NATO Training Forces Now Under Multinational Command
American Forces Press Service
WASHINGTON, Oct. 11, 2004 -- The Multinational Security Transition Command-Iraq
and the North Atlantic Treaty Organization announced the structure of the Iraqi
security forces joint training, mentoring and equipping assistance effort Oct.
8 at a press conference in Brussels, Belgium.
The formal NATO commitment to the MNSTC-I mission, assisting the Iraqi
government to stand up a military and police security force in the country,
will fill gaps in the overall effort, officials said.
"What we are doing, and what the NATO mission has and will do, is help Iraqis -
- not do it for them," MNSTC-I Commander U.S. Army Lt. Gen. David H. Petraeus
said in a Multinational Force Iraq news release. "The contribution that the
NATO training mission will make will be substantial."
The agreement designates Petraeus as the "dual-hatted" commander of MNSTC-I and
NATO forces in Iraq and their training mission. NATO's role will be
instructional, not placing alliance forces in offensive missions. "We have
already, for example, helped the Iraqis reestablish their military academy,"
Petraeus said.
"We were not able, however, to help them reestablish their staff college or
their war college or however they want to conceive them. The NATO mission will
take the lead in this endeavor."
Officials also said NATO will help Iraq establish a training, education and
doctrine command. Royal Netherlands Air Force Maj. Gen. Karel Hilderink will
serve as deputy commander of the NATO force. Ultimate force numbers for the
mission have yet to be established.
In Iraq, an $18.6 million MSTC-I construction project slated to bring 11 new
Iraqi armed forces medical clinics is now in full swing, according to a
release. Major operations on the project commenced in late August. The clinics
will be located at seven Iraqi forward operating and training bases.

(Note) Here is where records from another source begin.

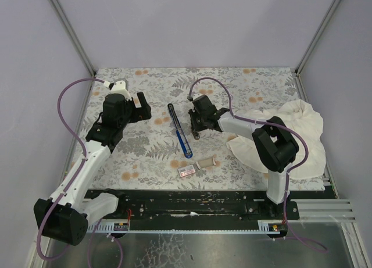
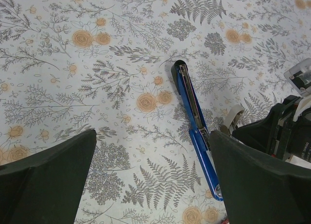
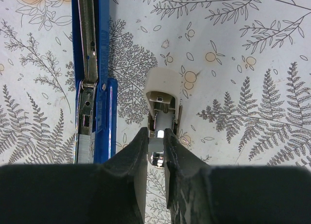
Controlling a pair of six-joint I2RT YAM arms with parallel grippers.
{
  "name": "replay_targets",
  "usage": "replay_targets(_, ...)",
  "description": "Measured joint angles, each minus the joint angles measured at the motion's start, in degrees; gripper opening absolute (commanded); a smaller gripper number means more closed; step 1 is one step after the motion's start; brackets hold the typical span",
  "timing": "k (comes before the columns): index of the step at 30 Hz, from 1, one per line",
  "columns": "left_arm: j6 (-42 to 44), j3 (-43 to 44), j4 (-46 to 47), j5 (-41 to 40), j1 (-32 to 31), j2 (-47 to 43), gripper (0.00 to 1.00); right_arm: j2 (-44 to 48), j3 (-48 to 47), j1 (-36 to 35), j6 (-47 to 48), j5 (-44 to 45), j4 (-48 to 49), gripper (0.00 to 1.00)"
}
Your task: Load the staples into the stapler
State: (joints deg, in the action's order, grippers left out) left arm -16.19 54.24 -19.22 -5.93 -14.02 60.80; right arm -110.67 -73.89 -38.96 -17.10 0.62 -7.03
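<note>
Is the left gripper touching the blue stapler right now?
Apart. The top external view shows bare floral tablecloth between the left gripper and the stapler.

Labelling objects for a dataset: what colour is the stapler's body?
Blue; the stapler shows best in the left wrist view.

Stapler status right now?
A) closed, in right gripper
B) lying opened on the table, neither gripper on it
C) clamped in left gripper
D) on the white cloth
B: the blue stapler lies opened on the table, metal channel showing. The left gripper is open and clear of it, and the right gripper is shut on a small cream part beside it.
</note>
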Motion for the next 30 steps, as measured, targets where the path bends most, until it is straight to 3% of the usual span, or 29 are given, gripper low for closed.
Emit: replay_targets(30, -0.7, -0.4, 0.0, 2.6, 1.4, 0.0, 1.00, 0.0, 1.4, -0.7, 0.0, 2.0, -1.0, 0.13)
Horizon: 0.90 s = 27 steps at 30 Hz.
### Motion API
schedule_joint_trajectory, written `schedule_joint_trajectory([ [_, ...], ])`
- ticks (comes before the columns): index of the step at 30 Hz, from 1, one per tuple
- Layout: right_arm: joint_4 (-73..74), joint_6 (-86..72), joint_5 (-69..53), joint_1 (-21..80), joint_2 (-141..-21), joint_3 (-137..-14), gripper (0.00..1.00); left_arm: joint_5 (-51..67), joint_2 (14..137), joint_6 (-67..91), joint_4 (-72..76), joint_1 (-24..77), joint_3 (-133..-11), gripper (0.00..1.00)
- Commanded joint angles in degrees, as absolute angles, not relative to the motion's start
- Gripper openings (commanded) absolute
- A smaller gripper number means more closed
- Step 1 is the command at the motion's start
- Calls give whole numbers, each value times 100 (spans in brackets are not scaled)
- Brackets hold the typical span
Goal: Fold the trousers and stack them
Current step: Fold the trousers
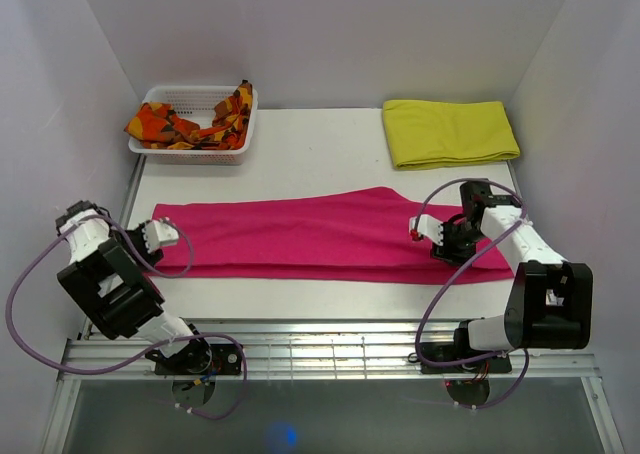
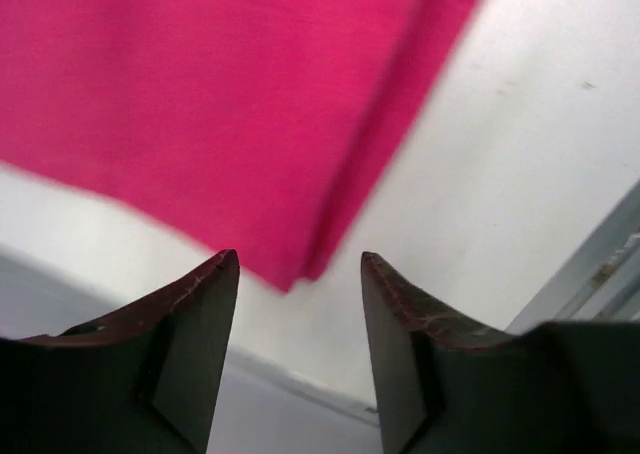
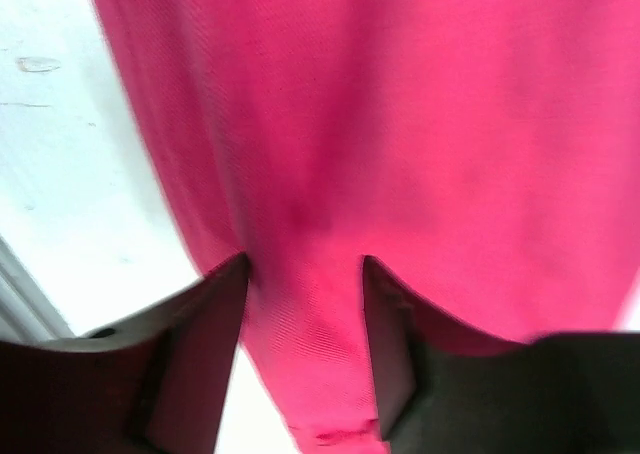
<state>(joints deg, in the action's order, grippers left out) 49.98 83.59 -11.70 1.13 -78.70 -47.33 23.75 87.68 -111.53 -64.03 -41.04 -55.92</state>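
Two grippers, both spread apart, neither clamped on anything. Trousers [image 1: 320, 236] lie flat as one long pink band across the middle of the table [image 1: 300, 159], running left to right. Left gripper [image 1: 178, 236] sits at the band's left end; in its wrist view a cloth corner lies just ahead of the gap between the fingers [image 2: 190, 344]. Right gripper [image 1: 418, 228] is over the wider right end, pink fabric filling its gap; contact unclear. Far left: white basket [image 1: 160, 99] holding patterned cloth [image 1: 170, 129]. Far right: folded yellow cloth [image 1: 450, 132], well apart from the trousers.
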Motion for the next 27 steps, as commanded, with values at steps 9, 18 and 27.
schedule_joint_trajectory([
  [9, 5984, 7191, -2302, -1246, -7899, -6739, 73, 4598, 7472, -8026, -6538, -1147, -6789, 87],
  [18, 6873, 5301, -2321, -3899, -9473, -8182, 69, 2989, 8153, -4405, -3271, 2925, -5906, 75],
  [27, 6460, 4465, -1977, -4544, -10203, -7964, 67, 2197, 9175, -3718, -2365, 4368, -6161, 75],
])
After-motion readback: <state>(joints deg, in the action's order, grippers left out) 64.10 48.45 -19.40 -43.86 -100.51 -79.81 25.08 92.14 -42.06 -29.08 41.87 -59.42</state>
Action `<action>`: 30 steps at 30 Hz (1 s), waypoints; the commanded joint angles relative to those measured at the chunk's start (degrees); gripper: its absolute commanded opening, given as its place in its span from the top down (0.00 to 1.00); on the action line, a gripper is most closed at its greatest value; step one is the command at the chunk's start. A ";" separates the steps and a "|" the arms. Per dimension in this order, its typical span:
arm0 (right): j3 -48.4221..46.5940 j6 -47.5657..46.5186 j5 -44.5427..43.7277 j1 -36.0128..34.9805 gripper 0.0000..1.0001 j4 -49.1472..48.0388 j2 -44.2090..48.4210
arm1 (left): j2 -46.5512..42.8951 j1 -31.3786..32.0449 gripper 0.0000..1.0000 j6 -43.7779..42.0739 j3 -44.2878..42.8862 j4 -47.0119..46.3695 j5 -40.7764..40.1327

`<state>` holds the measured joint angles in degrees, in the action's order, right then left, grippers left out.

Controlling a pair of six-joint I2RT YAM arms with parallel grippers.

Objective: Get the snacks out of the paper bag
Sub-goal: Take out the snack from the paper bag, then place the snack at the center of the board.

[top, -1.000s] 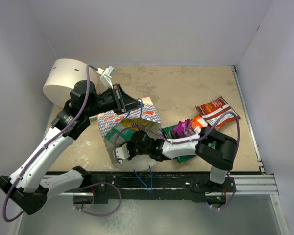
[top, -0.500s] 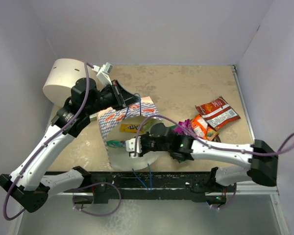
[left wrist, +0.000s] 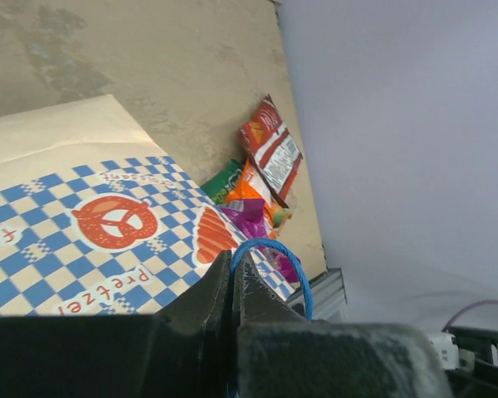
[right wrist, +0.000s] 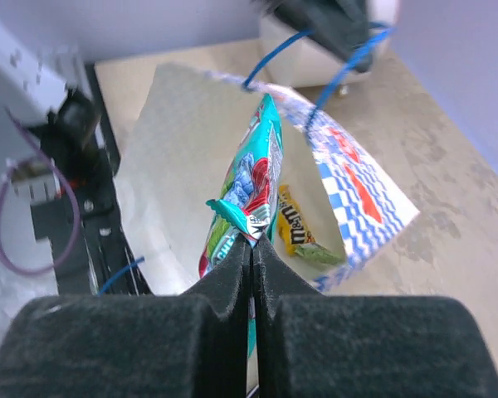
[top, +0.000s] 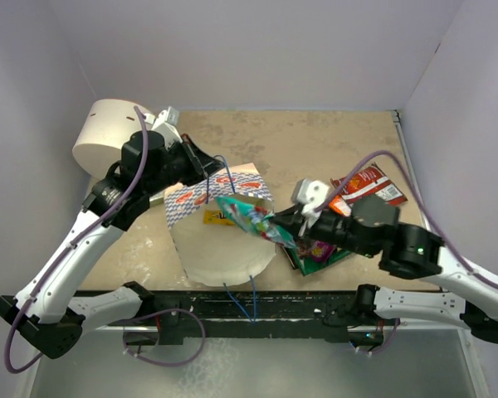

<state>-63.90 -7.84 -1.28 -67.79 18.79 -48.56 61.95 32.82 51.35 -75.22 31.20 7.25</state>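
The paper bag (top: 195,203) lies open on its side, mouth toward the near edge, white inside showing (right wrist: 174,166). My left gripper (top: 201,162) is shut on its blue cord handle (left wrist: 270,249) and holds the upper side up. My right gripper (top: 286,235) is shut on a light teal snack packet (top: 251,217), holding it above the bag's mouth; the packet shows in the right wrist view (right wrist: 253,186). A yellow packet (right wrist: 292,220) and a green one (right wrist: 319,253) lie inside the bag. Red-orange (top: 365,184), magenta (top: 314,247) and green (top: 303,261) packets lie right of the bag.
A big white cylinder (top: 108,133) stands at the back left, behind my left arm. White walls close the back and sides. A metal rail (top: 415,311) runs along the near right edge. The bag's lower blue handle (top: 239,303) hangs over the front edge.
My right gripper has pulled back out of the bag to the right, bringing the teal packet up with it. My left gripper still holds the handle, shifted slightly left.
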 commanded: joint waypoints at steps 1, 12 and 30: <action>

The project, providing the newly formed Iraqi medical corps with new facilities
at various locations throughout the country, will complete the first clinic at
the Al Kasik base in northern Iraq in mid-December. The final facilities in the
country will come online at the end of January, MSTC-I officials said.
Other locations include clinics at the An Numaniyah, Kurkush, Taji, Kirkuk, Umm
Qasr, and Tallil bases. Most of the bases will have two clinics. The medical
corps is currently being recruited and trained and should eventually number
about 2,500-plus personnel.
(Compiled from Multinational Force Iraq news releases.)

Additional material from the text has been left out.